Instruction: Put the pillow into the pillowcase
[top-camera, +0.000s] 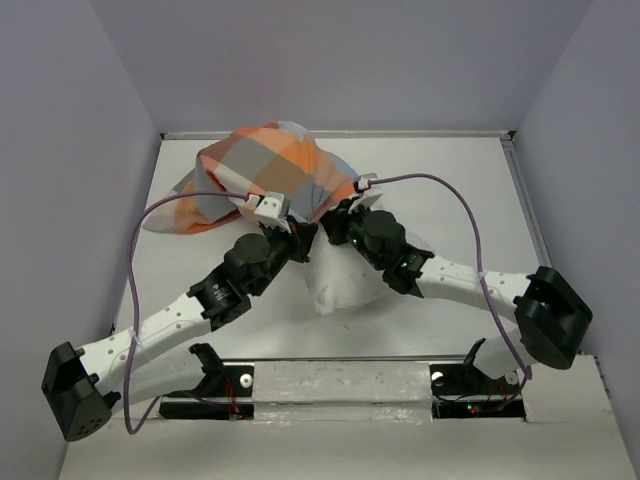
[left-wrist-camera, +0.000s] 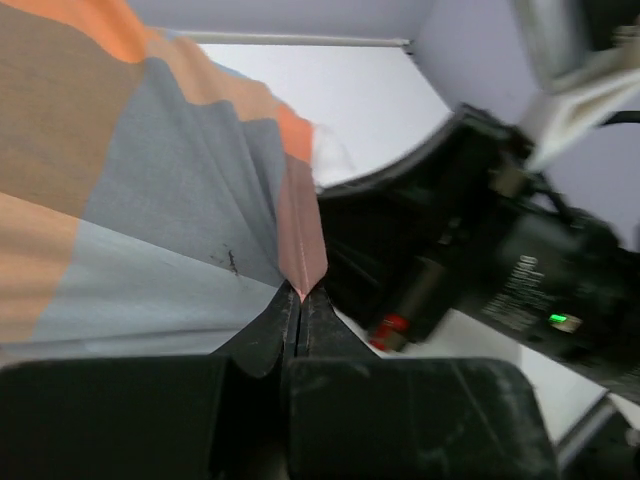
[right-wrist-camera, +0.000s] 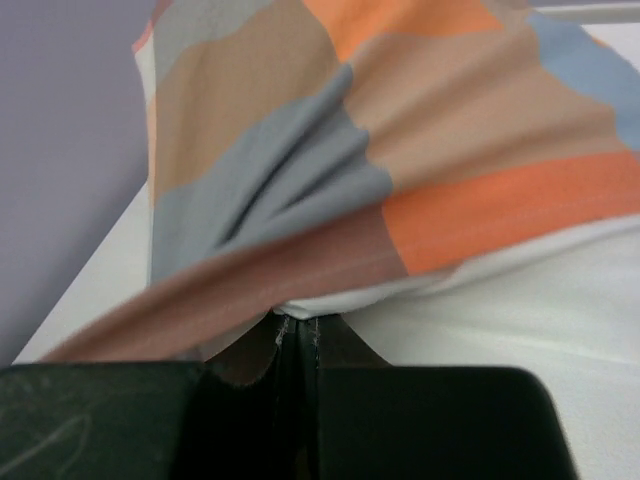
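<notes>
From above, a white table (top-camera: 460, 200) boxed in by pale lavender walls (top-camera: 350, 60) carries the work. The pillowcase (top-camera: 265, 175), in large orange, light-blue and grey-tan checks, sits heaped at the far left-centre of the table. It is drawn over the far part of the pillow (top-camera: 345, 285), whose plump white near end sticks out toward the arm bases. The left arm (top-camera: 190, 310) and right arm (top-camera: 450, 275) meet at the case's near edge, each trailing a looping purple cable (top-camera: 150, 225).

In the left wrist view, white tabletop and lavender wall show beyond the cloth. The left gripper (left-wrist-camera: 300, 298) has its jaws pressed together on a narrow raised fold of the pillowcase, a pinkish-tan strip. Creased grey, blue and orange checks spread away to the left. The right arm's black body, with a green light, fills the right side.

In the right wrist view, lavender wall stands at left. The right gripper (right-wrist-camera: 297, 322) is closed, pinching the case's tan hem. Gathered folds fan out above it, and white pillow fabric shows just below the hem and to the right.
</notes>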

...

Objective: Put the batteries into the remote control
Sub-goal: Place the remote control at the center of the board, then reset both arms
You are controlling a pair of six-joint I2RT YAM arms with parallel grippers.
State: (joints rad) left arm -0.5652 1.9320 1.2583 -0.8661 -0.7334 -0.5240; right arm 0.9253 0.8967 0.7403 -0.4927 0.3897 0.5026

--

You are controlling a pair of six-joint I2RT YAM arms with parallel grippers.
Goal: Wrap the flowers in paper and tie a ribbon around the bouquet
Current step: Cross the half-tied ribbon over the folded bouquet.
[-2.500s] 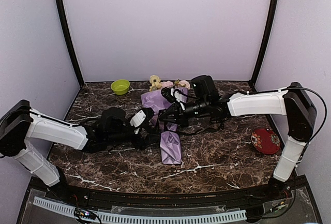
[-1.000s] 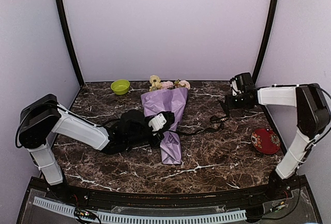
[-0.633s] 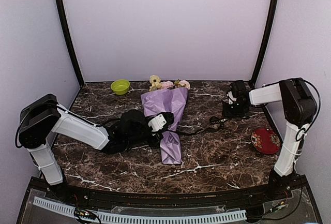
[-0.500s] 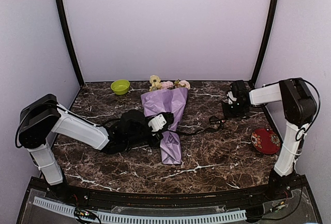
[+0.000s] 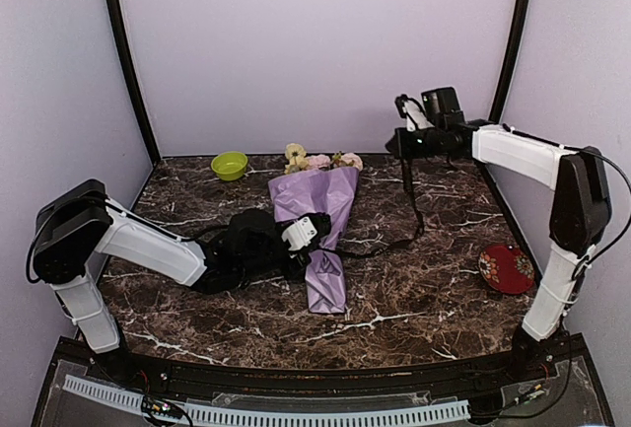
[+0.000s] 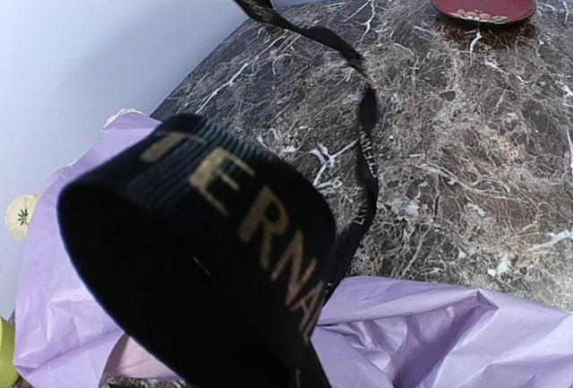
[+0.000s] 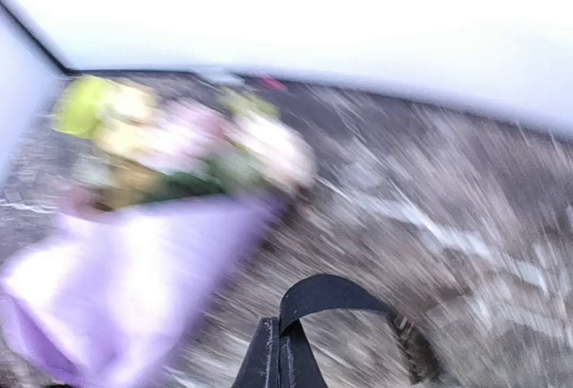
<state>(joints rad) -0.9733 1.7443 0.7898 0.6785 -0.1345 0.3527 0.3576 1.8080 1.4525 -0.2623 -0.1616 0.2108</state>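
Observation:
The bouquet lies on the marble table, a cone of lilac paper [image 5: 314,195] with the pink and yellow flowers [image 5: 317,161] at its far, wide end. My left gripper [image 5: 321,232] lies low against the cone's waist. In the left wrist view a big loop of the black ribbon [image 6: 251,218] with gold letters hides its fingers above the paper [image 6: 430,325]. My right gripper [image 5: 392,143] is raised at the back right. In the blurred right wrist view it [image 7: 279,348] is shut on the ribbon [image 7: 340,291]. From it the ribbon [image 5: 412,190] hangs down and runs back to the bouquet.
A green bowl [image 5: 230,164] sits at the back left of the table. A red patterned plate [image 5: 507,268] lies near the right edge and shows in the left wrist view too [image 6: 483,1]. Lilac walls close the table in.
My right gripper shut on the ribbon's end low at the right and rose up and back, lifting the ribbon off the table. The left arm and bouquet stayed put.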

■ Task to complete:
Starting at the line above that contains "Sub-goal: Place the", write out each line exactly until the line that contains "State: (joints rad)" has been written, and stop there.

■ Result for this exercise:
Sub-goal: Place the remote control at the center of the board, then reset both arms
You are controlling a pair of six-joint I2RT YAM arms with parallel grippers.
State: (joints rad) left arm -0.5652 1.9320 1.2583 -0.8661 -0.7334 -0.5240; right arm 0.9253 0.8967 0.7403 -0.4927 0.3897 0.5026

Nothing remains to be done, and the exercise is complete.